Le conflit déclenché depuis plus d'un an par quatre petits actionnaires de la SOREN est toujours dans l'impasse.
Rappelons qu'à l'issue des élections provinciales, la nouvelle majorité de la Province Nord ( UNI.Palika) avait pris le contrôle des structures économiques liées à cette province et dans ce cadre démis le Président du Conseil d'Administration de la SOREN à savoir Pascal NAOUNA (UC). Un règlement de compte politique comme tant d'autres qui aurait été sans effet si ce dernier n'avait alors bloqué la société. A noter que le capital de la SOREN est détenu à 51 p/cent par la SOFINOR, à 45 p/cent par des petits actionnaires dont certains ont saisi la justice et 4 p/cent par les quatre qui bloquent la société.

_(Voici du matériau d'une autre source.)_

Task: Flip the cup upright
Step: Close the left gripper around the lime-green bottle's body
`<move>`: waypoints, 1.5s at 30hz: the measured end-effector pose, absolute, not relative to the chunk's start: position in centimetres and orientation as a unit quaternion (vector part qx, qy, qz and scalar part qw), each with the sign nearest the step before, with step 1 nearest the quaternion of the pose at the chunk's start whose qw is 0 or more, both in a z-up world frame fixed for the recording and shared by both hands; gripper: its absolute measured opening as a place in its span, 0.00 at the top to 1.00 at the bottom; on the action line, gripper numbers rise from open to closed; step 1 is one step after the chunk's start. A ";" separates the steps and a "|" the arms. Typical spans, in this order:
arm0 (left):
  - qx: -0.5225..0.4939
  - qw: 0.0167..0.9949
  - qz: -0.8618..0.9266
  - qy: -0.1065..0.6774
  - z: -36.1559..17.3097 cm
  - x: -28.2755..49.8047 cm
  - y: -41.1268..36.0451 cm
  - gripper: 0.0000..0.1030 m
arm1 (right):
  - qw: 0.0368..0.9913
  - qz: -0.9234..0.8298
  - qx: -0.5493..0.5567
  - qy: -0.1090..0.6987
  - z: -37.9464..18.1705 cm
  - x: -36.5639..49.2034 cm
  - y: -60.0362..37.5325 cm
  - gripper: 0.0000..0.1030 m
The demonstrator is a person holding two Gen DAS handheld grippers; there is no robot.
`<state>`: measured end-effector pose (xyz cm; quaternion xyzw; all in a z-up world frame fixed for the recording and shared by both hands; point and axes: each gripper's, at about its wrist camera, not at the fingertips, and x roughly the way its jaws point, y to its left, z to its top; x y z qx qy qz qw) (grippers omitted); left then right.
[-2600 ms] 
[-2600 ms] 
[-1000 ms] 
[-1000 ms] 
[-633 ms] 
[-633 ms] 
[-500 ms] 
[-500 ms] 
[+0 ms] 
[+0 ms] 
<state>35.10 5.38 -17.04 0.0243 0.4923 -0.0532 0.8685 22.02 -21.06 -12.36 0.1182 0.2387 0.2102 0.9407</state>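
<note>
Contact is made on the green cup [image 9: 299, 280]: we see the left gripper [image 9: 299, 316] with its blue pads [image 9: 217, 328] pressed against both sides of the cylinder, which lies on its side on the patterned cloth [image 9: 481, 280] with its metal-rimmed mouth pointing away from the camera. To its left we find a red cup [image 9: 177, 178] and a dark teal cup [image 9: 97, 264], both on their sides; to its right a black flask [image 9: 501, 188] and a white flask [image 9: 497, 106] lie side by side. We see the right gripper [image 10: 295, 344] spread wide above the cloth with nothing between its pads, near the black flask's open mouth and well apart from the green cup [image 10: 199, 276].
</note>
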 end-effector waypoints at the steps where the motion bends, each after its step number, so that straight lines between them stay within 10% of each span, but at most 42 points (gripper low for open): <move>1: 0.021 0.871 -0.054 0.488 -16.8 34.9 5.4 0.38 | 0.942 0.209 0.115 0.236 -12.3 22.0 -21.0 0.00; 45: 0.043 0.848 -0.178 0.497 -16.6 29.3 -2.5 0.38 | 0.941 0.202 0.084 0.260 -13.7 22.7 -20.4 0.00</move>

La SOREN a toujours été une société rentable qui assure principalement un contrat de roulage pour le compte de la SLN. La SLN qui n'a apparemment aucun état d'âme dans cette affaire puisqu'elle sous-traite le contrat SOREN avec un GIE mis en place par P.NAOUNA. Tout irait donc bien dans le meilleur des mondes affairistes, sauf que depuis le début du conflit les salariés de la SOREN sont à l'abandon.
Il fallut plusieurs mouvements de blocages de la Province ou du chargement minéralier pour obtenir des garanties et le paiement d'indemnités mensuelles dans l'attente d'un règlement de ce litige et la reprise du travail. Mais cela n'a pas suffit.

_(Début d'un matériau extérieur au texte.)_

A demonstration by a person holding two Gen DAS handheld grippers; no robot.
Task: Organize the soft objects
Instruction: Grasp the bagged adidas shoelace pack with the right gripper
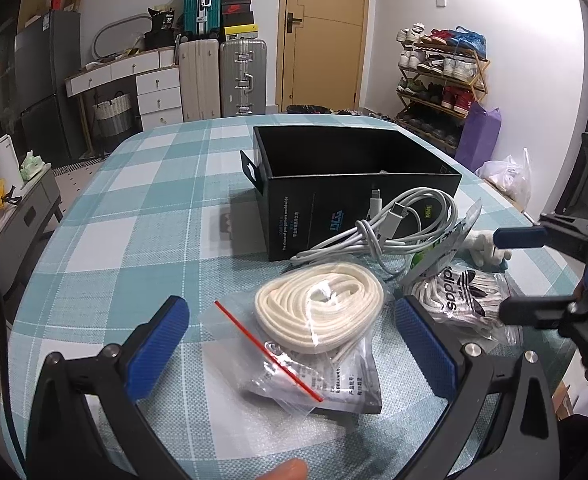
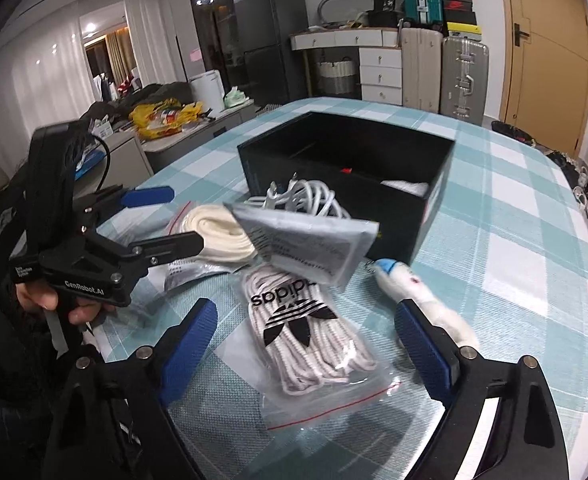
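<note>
A black open box (image 1: 358,184) (image 2: 346,168) stands mid-table. A coiled white cable (image 1: 398,220) (image 2: 310,200) leans on its near side. A clear bag of cream laces (image 1: 318,304) (image 2: 222,236) lies before my open left gripper (image 1: 294,336), which hovers around it. A bag of grey laces with an adidas logo (image 1: 458,292) (image 2: 306,328) lies between the jaws of my open right gripper (image 2: 306,340). A grey packet (image 2: 306,248) rests tilted on the adidas bag. A small white plush toy (image 2: 418,296) (image 1: 486,246) lies at the right.
The table has a teal-and-white checked cloth (image 1: 142,208) (image 2: 514,208). The left gripper shows in the right wrist view (image 2: 162,216), the right gripper in the left wrist view (image 1: 530,272). Suitcases (image 1: 242,76), drawers, a shoe rack (image 1: 442,68) and a door stand beyond.
</note>
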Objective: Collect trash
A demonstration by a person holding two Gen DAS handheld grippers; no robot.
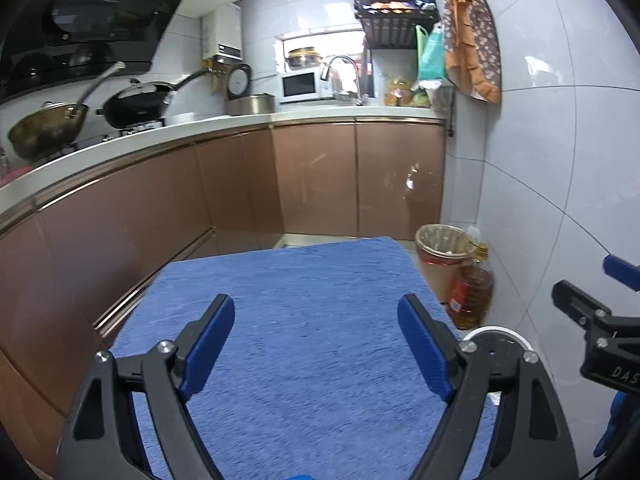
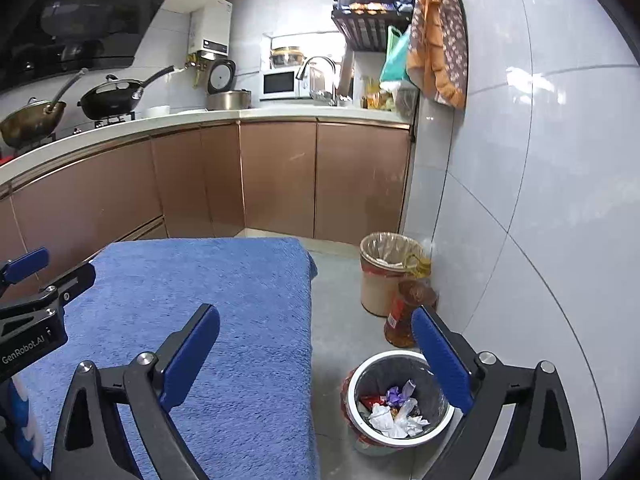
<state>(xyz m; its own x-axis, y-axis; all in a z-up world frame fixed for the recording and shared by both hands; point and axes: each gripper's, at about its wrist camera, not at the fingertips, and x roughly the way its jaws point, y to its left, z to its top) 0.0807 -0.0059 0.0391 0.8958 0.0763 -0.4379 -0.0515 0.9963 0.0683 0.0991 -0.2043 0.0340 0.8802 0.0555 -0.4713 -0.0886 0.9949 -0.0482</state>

A ce jour la SOREN est au bord du dépôt de bilan, les salariés n'ont toujours pas de revenus dignes et sont depuis le 1er juillet 2006 sans couverture sociale Cafat.

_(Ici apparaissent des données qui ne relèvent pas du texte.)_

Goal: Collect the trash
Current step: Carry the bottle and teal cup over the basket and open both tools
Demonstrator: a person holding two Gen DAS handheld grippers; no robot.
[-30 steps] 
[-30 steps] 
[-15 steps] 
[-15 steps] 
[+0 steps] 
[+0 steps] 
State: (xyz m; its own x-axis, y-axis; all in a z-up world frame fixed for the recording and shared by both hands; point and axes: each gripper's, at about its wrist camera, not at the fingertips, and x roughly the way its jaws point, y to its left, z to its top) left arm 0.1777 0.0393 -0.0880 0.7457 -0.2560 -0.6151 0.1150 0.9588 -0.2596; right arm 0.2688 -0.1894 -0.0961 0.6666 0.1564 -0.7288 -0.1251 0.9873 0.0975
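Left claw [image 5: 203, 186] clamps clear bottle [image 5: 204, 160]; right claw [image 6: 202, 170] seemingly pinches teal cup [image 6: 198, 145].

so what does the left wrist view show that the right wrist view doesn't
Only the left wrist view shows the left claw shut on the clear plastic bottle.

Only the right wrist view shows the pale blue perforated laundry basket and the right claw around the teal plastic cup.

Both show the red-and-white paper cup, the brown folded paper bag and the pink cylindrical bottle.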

C'est donc légitimement que les salariés adhérents de l'USTKE, ont bloqué les accès au chargement de la SLN exigeant de la part de l'actionnaire majoritaire, la SOFINOR, une solution permettant un redémarrage de la SOREN et la sauvegarde des emplois.
Dans ce cadre, l’USTKE a demandé à la SOFINOR lors d’une réunion qui s’est tenue à Népoui le Jeudi 13 juillet 2006, de réfléchir sur la mise en place d’une participation collective des salariés de la SOREN au capital de cette dernière, une participation qui serait attribuée par la SOFINOR sur une partie du capital qu’elle détient.
Dans l’attente, l’USTKE demande une régularisation de la situation entre la SOREN et la CAFAT dans le but de réactiver la couverture sociale de tous les salariés. Le conflit lancé désormais par l’USTKE ne pourra prendre fin que lorsque les salariés auront l’assurance de travailler à nouveau.